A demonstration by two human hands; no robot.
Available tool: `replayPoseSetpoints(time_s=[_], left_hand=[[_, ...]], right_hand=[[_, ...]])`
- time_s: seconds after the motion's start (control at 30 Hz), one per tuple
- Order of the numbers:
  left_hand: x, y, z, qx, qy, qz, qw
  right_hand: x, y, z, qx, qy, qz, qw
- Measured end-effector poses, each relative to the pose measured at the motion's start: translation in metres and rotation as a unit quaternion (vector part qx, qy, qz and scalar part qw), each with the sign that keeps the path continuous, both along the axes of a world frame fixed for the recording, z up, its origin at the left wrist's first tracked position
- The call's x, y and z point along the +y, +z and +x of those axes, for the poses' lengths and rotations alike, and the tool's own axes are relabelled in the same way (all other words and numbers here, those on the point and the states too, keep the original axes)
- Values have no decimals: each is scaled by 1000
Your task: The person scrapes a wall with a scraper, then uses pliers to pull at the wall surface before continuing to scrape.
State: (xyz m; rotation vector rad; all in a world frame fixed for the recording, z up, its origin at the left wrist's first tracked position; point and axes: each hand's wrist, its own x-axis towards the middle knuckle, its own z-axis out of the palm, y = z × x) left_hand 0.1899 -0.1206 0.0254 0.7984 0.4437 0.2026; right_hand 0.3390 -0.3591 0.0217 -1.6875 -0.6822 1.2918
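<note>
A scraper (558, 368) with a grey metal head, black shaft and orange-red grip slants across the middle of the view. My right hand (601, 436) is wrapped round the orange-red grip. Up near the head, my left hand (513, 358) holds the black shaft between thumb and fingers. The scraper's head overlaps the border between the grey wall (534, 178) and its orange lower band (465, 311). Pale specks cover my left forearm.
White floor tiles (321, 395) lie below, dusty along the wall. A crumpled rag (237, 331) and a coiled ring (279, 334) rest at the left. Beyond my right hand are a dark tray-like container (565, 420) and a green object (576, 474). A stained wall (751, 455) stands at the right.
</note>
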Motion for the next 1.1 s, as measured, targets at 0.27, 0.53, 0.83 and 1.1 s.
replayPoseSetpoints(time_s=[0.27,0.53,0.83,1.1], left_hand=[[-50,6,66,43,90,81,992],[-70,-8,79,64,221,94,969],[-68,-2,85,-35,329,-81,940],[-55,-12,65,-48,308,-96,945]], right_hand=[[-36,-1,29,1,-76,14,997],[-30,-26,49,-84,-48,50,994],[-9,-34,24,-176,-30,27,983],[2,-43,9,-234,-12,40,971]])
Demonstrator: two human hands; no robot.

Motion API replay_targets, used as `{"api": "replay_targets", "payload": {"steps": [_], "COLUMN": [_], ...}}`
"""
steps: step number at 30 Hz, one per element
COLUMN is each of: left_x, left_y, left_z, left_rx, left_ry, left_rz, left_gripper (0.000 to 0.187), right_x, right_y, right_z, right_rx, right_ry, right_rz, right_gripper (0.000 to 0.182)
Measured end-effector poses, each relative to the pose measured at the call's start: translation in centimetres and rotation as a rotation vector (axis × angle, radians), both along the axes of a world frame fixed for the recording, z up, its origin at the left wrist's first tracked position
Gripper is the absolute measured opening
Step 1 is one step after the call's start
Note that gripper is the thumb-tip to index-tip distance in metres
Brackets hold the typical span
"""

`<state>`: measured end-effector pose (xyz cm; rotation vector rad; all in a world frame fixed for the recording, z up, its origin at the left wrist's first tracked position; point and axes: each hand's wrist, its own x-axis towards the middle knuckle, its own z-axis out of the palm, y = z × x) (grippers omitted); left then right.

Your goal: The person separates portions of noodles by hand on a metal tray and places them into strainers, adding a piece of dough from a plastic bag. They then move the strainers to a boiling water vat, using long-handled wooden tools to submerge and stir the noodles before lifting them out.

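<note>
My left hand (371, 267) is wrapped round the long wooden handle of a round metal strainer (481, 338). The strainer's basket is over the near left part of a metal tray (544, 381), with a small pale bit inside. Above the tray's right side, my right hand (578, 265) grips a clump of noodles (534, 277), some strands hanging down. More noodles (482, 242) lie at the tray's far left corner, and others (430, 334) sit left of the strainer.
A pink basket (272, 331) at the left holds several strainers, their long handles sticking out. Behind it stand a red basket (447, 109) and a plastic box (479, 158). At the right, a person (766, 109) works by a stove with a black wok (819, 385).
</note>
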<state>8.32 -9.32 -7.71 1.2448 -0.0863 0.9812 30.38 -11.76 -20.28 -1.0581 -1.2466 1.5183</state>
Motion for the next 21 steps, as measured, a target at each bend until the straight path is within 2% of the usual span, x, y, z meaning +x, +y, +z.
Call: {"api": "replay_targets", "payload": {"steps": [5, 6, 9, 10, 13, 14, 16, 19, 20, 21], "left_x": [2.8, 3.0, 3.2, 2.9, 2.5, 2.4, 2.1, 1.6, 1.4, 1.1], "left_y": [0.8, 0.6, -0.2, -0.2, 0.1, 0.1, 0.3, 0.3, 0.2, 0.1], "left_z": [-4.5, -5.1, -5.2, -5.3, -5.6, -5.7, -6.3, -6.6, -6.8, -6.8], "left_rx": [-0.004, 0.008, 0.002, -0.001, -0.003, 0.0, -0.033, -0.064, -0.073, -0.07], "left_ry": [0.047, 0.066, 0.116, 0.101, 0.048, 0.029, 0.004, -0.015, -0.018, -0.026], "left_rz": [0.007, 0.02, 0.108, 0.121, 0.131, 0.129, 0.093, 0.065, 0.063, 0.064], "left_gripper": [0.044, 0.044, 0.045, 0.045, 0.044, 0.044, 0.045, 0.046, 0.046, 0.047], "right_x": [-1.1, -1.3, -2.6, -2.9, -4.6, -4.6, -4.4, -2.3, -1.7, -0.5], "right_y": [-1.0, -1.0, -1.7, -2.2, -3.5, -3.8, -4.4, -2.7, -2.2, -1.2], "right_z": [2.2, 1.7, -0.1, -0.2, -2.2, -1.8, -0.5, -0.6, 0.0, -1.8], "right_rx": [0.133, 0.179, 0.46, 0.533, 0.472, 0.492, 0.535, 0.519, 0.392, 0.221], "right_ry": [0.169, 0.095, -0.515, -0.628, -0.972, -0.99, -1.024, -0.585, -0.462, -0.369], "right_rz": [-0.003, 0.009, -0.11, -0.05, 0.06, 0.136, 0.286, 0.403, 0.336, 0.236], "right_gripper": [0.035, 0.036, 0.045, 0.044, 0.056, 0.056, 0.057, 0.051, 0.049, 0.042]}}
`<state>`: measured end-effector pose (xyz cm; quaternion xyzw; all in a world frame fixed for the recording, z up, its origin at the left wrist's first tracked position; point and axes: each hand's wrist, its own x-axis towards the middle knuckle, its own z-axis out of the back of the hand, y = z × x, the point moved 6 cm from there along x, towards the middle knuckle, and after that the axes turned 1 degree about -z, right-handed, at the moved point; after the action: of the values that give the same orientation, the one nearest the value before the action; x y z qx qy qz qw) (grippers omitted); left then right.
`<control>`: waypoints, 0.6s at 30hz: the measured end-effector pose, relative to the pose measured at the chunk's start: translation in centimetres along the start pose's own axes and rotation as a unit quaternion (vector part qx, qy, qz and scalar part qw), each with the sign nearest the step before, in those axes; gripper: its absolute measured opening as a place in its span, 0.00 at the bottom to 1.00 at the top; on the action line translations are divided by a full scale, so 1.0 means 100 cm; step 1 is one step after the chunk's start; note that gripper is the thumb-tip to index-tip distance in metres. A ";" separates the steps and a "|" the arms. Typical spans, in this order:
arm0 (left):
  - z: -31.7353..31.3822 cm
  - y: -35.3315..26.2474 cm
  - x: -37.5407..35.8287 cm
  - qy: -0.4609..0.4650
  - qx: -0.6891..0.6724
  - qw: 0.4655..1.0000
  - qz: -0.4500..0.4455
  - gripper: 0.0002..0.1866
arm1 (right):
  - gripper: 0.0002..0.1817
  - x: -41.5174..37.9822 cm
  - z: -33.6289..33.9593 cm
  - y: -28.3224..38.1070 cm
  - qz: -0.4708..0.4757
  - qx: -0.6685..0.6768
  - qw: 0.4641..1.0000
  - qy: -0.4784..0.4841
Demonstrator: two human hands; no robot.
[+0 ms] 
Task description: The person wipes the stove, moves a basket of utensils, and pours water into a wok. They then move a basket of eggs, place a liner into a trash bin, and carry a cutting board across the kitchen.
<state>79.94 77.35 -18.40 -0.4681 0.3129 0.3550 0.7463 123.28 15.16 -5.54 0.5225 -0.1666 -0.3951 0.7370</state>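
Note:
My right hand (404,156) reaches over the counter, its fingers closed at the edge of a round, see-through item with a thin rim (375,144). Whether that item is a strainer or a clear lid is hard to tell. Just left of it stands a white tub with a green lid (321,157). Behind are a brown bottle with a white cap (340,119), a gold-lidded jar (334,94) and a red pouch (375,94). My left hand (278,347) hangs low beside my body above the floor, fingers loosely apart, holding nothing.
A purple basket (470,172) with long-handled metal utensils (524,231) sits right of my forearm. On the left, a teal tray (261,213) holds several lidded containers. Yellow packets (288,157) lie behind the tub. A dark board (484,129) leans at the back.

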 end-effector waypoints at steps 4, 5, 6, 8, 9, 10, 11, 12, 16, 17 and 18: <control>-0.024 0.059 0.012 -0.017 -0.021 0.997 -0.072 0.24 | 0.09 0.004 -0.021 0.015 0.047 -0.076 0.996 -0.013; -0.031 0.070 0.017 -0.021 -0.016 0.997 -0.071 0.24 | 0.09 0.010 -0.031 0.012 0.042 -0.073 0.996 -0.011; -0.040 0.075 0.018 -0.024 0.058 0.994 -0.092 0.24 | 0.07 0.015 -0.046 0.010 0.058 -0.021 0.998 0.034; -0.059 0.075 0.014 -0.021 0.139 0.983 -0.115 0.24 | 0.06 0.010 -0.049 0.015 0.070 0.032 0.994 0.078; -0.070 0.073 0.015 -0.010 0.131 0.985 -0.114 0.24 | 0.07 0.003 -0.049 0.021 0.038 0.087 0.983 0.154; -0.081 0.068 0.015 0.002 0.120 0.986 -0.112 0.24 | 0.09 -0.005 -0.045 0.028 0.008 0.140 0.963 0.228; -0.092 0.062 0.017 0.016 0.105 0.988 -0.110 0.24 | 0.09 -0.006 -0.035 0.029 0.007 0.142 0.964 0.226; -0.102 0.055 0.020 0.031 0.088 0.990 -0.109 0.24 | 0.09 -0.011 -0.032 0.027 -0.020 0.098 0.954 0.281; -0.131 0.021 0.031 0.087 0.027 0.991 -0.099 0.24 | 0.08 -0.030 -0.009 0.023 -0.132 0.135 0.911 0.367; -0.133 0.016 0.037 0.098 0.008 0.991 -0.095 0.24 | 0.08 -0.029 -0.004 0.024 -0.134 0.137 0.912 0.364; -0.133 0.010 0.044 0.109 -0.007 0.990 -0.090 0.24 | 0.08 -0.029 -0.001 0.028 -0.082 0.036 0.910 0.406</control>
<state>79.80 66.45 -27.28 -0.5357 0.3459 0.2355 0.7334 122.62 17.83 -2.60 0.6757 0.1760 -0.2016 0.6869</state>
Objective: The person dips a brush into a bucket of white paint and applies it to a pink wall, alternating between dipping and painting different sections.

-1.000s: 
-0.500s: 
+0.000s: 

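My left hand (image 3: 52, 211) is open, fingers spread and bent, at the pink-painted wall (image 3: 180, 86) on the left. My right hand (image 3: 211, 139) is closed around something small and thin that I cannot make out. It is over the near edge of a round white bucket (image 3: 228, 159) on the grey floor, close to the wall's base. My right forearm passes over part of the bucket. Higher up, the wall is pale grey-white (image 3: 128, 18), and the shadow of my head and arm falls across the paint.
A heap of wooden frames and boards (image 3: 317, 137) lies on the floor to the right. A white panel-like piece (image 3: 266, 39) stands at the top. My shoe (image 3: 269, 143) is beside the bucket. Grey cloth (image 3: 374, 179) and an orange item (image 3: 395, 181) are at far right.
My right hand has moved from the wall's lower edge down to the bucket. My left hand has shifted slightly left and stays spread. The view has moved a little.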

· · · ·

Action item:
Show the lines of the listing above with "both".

Task response:
- Measured end-effector poses, each relative to the pose measured at the motion's start: translation in metres and rotation as a unit quaternion (vector part qx, qy, qz and scalar part qw), each with the sign that keeps the path continuous, both along the axes of a world frame fixed for the recording, z up, its origin at the left wrist's first tracked position
Measured end-effector poses, each relative to the pose measured at the call's start: translation in centimetres and rotation as a rotation vector (axis × angle, radians), both along the axes of a world frame fixed for the recording, z up, its origin at the left wrist's first tracked position

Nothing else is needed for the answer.